== BRIEF ==
Find the word "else" in the data. Return every line where it appears.

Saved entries
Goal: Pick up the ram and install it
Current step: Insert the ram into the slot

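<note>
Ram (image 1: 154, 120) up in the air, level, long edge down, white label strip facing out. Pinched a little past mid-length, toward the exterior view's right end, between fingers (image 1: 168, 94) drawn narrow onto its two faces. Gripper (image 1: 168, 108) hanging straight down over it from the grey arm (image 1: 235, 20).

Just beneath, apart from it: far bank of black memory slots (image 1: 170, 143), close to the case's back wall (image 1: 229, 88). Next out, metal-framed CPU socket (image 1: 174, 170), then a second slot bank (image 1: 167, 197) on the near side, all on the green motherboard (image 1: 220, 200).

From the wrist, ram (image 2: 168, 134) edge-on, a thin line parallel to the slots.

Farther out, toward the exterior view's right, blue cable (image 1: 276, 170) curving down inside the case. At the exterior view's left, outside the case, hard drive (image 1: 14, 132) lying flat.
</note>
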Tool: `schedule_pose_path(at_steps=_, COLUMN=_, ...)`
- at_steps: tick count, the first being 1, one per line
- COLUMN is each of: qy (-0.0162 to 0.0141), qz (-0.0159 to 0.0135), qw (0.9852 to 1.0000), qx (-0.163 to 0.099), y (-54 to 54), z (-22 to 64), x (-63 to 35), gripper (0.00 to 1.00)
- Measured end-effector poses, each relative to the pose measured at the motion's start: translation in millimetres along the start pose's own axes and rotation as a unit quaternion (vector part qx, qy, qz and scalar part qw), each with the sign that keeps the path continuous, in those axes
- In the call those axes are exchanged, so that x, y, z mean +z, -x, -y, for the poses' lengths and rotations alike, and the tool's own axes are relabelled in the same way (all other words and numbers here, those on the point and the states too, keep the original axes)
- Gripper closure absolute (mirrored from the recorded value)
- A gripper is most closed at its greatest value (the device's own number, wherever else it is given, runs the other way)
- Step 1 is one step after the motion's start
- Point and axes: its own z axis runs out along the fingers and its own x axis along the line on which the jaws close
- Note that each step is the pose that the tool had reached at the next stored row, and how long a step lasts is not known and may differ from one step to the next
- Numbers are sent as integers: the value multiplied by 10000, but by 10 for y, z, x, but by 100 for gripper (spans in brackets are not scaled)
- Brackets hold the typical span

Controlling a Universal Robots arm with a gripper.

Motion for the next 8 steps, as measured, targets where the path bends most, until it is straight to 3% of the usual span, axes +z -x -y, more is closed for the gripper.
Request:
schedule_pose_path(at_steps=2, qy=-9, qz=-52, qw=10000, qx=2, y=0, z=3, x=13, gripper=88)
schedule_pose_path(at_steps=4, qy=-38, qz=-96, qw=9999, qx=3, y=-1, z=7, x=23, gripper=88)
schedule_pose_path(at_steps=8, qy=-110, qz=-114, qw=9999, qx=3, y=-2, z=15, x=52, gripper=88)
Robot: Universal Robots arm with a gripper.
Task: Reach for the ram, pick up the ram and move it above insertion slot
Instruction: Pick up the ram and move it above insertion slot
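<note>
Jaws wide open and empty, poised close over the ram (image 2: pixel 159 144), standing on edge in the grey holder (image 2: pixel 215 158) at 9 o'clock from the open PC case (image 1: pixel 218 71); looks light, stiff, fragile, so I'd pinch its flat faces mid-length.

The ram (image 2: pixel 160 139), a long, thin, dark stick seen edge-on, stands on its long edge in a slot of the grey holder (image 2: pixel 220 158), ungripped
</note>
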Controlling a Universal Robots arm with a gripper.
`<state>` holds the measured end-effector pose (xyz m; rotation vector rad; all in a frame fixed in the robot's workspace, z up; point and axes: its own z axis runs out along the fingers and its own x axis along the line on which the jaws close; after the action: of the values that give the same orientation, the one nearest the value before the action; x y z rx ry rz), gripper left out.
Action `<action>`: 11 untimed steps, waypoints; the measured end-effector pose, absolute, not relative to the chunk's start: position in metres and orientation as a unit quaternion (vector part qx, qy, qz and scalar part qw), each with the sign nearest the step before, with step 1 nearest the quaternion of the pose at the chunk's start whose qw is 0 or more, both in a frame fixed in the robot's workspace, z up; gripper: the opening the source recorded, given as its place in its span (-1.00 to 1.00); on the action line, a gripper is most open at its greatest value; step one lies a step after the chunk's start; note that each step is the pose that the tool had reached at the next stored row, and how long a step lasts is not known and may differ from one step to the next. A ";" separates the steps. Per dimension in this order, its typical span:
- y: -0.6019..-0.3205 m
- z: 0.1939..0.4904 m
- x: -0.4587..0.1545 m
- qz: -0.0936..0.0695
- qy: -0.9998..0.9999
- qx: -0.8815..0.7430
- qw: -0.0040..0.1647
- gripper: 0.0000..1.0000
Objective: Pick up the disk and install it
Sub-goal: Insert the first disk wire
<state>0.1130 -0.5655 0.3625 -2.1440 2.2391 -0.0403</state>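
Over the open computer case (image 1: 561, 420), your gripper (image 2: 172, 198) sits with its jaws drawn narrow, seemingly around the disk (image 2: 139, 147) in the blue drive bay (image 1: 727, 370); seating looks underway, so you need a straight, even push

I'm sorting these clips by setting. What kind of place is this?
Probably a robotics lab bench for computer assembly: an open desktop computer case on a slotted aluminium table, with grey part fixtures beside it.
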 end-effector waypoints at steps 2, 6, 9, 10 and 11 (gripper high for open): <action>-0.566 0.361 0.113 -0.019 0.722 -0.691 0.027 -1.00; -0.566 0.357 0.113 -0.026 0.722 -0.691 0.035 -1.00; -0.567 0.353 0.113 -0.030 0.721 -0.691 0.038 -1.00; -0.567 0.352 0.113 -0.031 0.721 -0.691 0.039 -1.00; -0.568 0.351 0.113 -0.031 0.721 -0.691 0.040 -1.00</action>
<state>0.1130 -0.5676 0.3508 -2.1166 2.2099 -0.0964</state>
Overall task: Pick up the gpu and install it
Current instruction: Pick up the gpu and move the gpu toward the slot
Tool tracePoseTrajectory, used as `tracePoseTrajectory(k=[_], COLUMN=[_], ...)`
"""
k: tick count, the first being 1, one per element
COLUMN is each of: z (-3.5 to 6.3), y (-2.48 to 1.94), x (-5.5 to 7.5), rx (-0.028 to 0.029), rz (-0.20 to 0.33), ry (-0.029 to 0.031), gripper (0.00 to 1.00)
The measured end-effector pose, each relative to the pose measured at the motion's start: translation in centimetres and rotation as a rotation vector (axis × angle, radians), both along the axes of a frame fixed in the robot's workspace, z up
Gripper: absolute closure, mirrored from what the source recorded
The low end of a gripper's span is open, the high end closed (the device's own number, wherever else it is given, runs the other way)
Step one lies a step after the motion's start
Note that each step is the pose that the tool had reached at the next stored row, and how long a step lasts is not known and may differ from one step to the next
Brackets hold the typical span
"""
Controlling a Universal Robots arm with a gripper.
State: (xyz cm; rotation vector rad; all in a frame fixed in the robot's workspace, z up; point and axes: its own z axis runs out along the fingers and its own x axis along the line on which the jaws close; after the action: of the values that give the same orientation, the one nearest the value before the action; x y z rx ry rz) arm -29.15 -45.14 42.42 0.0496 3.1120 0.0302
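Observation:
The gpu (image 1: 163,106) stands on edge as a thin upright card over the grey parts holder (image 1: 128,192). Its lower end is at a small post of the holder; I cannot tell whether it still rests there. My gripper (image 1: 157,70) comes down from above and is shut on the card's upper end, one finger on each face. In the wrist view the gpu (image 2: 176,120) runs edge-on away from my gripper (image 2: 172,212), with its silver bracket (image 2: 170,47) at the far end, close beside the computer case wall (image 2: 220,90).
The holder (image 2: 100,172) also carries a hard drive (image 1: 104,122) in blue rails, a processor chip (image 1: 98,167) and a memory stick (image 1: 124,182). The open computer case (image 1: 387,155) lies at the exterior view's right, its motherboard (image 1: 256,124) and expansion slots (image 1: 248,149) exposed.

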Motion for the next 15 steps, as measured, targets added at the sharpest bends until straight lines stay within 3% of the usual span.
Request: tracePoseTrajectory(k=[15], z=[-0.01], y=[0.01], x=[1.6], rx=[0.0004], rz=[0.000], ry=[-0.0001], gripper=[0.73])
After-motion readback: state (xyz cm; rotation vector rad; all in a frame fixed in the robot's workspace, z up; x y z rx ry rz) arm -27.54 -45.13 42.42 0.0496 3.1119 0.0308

== COMPLETED EXERCISE ==
- A gripper is most closed at its greatest value (the device's own number, wherever else it is given, runs the other way)
The low end of a gripper's span is open, the high end closed (the device's own number, wherever else it is given, runs the other way)

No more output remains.